Assignment :: Read the data below. Then repeat all of it exactly.

Information given Block Start

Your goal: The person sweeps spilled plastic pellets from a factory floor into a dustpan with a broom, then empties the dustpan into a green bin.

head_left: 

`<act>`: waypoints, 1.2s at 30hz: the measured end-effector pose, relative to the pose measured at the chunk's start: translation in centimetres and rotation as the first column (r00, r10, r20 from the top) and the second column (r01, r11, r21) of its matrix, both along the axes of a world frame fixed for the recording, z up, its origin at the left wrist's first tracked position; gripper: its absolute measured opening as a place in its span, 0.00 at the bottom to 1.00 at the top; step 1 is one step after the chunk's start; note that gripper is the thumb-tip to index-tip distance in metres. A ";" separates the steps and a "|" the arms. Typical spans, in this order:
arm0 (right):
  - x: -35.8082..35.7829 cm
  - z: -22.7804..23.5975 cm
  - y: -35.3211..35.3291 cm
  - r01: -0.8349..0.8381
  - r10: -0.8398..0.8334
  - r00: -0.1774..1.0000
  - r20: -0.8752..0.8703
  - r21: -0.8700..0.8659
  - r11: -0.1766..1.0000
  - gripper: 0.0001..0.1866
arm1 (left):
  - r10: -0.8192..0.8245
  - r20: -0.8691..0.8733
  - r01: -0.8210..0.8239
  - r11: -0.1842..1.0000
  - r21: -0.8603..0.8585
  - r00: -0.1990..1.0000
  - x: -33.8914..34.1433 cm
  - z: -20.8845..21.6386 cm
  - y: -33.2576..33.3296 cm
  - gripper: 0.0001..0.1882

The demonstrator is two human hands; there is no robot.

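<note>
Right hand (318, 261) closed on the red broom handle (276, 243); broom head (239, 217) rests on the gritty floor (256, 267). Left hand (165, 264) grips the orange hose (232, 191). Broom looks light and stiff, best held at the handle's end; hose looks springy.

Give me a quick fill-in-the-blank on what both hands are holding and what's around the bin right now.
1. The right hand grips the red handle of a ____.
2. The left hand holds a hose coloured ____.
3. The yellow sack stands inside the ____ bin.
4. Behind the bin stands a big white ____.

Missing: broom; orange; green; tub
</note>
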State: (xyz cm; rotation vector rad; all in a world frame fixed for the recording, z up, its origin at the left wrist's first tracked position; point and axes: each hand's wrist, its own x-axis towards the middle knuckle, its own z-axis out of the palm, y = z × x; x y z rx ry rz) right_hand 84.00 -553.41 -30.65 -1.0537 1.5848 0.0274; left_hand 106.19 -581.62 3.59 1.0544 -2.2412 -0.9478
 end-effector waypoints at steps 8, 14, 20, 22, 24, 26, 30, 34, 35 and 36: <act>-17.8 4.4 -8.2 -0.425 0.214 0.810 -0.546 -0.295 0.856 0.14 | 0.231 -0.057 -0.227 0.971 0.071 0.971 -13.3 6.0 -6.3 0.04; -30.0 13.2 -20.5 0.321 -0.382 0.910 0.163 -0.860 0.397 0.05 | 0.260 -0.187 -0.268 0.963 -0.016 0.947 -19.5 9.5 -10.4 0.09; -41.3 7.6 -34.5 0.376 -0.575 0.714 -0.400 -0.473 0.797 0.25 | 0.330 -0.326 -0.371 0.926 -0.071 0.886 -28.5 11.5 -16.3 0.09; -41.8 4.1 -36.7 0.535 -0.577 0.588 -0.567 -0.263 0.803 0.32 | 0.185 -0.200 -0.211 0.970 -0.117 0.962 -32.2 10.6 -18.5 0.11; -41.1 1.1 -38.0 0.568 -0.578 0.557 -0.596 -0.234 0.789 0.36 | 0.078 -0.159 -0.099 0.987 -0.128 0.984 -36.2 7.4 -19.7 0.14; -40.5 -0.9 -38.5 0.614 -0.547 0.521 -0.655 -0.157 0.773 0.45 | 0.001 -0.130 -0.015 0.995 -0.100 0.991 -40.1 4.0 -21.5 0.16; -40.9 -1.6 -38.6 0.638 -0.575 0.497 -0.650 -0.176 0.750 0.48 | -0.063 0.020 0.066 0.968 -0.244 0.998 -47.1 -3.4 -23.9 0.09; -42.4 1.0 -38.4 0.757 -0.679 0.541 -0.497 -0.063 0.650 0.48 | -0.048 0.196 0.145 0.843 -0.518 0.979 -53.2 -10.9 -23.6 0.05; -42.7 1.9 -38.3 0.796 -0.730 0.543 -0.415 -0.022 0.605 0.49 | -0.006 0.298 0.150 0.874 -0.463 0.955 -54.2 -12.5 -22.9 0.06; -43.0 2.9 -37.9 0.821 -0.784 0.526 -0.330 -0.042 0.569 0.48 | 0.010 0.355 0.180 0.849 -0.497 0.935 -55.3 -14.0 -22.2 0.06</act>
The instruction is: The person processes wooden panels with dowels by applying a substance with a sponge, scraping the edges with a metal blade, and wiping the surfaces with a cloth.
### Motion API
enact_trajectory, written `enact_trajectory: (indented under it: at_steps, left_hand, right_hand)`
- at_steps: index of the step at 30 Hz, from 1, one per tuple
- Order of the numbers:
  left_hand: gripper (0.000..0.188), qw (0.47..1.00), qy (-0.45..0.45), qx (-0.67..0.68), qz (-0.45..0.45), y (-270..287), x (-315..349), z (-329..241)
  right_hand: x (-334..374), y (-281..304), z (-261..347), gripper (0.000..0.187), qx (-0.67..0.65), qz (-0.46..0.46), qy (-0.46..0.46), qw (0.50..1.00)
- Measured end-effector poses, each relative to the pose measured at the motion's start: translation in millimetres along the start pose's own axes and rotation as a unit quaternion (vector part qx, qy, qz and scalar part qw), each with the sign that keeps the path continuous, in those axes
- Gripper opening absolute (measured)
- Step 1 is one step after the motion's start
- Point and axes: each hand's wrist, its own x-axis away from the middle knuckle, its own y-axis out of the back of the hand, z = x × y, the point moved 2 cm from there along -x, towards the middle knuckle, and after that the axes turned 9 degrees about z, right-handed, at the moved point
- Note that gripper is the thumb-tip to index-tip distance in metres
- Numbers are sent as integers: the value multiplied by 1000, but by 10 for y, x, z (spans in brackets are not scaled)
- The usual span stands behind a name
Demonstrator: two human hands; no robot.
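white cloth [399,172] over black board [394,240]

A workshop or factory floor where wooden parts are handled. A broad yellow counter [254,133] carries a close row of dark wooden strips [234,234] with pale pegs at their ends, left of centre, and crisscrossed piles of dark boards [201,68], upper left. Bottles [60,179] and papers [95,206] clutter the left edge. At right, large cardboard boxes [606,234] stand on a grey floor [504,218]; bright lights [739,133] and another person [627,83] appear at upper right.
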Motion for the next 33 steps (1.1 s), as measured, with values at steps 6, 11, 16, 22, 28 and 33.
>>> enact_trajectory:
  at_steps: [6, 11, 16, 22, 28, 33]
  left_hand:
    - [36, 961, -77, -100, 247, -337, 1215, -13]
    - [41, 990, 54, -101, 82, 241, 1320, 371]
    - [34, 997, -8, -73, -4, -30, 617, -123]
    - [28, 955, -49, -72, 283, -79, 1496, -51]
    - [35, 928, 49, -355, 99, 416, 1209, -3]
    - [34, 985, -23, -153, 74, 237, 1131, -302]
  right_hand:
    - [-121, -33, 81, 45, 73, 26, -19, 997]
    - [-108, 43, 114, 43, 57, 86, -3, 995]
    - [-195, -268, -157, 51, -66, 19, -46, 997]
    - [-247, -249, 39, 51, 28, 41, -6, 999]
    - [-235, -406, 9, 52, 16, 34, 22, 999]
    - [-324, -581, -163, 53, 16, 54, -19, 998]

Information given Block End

Task solution ::
Your goal: The person sweeps spilled plastic pellets from a factory floor into a dustpan with a broom, then empties the dustpan into a green bin.

head_left: 

`<act>`: waypoints, 1.2s at 30hz: the measured end-effector pose, relative to the pose measured at the chunk's start: translation in centimetres and rotation as the first column (r00, r10, r20 from the top) and the second column (r01, r11, r21) of its matrix, both along the axes of a world frame fixed for the recording, z up, its origin at the left wrist's first tracked position; gripper: its absolute measured opening as a place in its span, 0.00 at the bottom to 1.00 at the top; step 1 is one step after the chunk's start; note that gripper is the thumb-tip to index-tip distance in metres. A ";" separates the steps and a "|" the arms. Typical spans, in this order:
arm0 (right):
  - x: -35.8082..35.7829 cm
  - z: -22.7804..23.5975 cm
  - y: -35.3211..35.3291 cm
  - r01: -0.8349..0.8381
  - r10: -0.8398..0.8334
  - r00: -0.1774..1.0000
  - r20: -0.8752..0.8703
  - r21: -0.8700..0.8659
  - r11: -0.1766..1.0000
  - gripper: 0.0001..0.1866
arm1 (left):
  - r10: -0.8192..0.8245
  - r20: -0.8691..0.8733
  - r01: -0.8210..0.8239
  - r11: -0.1842..1.0000
  - r21: -0.8603..0.8585
  - r00: -0.1990..1.0000
  - x: -33.8914..34.1433 cm
  - z: -20.8845..21.6386 cm
  - y: -33.2576..33.3296 cm
  - gripper: 0.0001..0.1882

The demonstrator is two human hands; there is no robot.

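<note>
Right hand (318, 261) closed on the red broom handle (276, 243); broom head (239, 217) rests on the gritty floor (256, 267). Left hand (165, 264) grips the orange hose (232, 191). Broom looks light and stiff, best held at the handle's end; hose looks springy.

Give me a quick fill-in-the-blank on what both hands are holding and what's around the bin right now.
1. The right hand grips the red handle of a ____.
2. The left hand holds a hose coloured ____.
3. The yellow sack stands inside the ____ bin.
4. Behind the bin stands a big white ____.

Missing: broom; orange; green; tub
</note>
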State: (xyz cm; rotation vector rad; all in a world frame fixed for the recording, z up, its origin at the left wrist's first tracked position; point and axes: each hand's wrist, its own x-axis towards the middle knuckle, its own z-axis out of the palm, y = z × x; x y z rx ry rz) right_hand 84.00 -553.41 -30.65 -1.0537 1.5848 0.0274; left_hand 106.19 -581.62 3.59 1.0544 -2.2412 -0.9478
 end-effector waypoints at steps 8, 14, 20, 22, 24, 26, 30, 34, 35 and 36: <act>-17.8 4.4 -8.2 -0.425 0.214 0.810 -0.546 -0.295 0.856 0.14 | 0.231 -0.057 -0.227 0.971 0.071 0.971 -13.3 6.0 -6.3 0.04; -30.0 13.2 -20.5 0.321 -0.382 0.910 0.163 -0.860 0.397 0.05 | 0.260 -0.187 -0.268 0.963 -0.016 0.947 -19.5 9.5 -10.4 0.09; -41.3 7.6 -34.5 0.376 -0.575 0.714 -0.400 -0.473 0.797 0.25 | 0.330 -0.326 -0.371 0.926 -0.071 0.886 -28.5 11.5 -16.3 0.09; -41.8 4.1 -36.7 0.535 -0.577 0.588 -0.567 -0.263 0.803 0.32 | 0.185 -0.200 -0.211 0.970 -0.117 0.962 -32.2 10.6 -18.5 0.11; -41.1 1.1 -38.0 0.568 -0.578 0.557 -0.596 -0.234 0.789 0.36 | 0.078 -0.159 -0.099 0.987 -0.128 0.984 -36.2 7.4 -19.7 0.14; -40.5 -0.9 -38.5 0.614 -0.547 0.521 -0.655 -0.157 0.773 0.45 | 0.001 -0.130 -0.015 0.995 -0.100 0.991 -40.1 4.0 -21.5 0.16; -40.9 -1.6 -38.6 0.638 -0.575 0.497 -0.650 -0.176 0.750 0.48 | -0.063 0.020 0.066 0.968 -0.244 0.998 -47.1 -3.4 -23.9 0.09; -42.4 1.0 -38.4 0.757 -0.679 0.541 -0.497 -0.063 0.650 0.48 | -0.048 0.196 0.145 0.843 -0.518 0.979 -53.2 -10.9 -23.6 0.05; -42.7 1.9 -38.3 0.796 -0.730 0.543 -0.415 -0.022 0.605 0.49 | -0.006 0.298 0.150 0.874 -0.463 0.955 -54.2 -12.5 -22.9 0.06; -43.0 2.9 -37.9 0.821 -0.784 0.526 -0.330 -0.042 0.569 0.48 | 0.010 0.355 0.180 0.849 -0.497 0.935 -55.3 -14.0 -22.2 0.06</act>
The instruction is: The person processes wooden panels with dowels by applying a substance with a sponge, scraping the edges with a metal blade, and wiping the surfaces with a cloth.
### Motion API
enact_trajectory, written `enact_trajectory: (indented under it: at_steps, left_hand, right_hand)`
- at_steps: index of the step at 30 Hz, from 1, one per tuple
- Order of the numbers:
  left_hand: gripper (0.000..0.188), qw (0.47..1.00), qy (-0.45..0.45), qx (-0.67..0.68), qz (-0.45..0.45), y (-270..287), x (-315..349), z (-329..241)
  right_hand: x (-334..374), y (-281..304), z (-261..347), gripper (0.000..0.187), qx (-0.67..0.65), qz (-0.46..0.46), qy (-0.46..0.46), qw (0.50..1.00)
- Measured end-effector poses, each relative to the pose measured at the motion's start: translation in millimetres along the start pose's own axes and rotation as a unit quaternion (vector part qx, qy, qz and scalar part qw), each with the sign that keeps the path continuous, in those axes
- Gripper opening absolute (measured)
- Step 1 is one step after the motion's start
- Point and axes: each hand's wrist, its own x-axis away from the middle knuckle, its own y-axis out of the back of the hand, z = x × y, the point moved 2 cm from there along -x, towards the middle knuckle, and after that the axes turned 9 degrees about z, right-handed, at the moved point
- Note that gripper is the thumb-tip to index-tip distance in metres
- Numbers are sent as integers: the value multiplied by 1000, but by 10 for y, x, z (spans in brackets are not scaled)
- The usual span stands behind a name
Demonstrator: two human hands; no robot.
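white cloth [399,172] over black board [394,240]

A workshop or factory floor where wooden parts are handled. A broad yellow counter [254,133] carries a close row of dark wooden strips [234,234] with pale pegs at their ends, left of centre, and crisscrossed piles of dark boards [201,68], upper left. Bottles [60,179] and papers [95,206] clutter the left edge. At right, large cardboard boxes [606,234] stand on a grey floor [504,218]; bright lights [739,133] and another person [627,83] appear at upper right.
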Motion for the next 33 steps (1.1 s), as measured, with values at steps 6, 11, 16, 22, 28 and 33.
>>> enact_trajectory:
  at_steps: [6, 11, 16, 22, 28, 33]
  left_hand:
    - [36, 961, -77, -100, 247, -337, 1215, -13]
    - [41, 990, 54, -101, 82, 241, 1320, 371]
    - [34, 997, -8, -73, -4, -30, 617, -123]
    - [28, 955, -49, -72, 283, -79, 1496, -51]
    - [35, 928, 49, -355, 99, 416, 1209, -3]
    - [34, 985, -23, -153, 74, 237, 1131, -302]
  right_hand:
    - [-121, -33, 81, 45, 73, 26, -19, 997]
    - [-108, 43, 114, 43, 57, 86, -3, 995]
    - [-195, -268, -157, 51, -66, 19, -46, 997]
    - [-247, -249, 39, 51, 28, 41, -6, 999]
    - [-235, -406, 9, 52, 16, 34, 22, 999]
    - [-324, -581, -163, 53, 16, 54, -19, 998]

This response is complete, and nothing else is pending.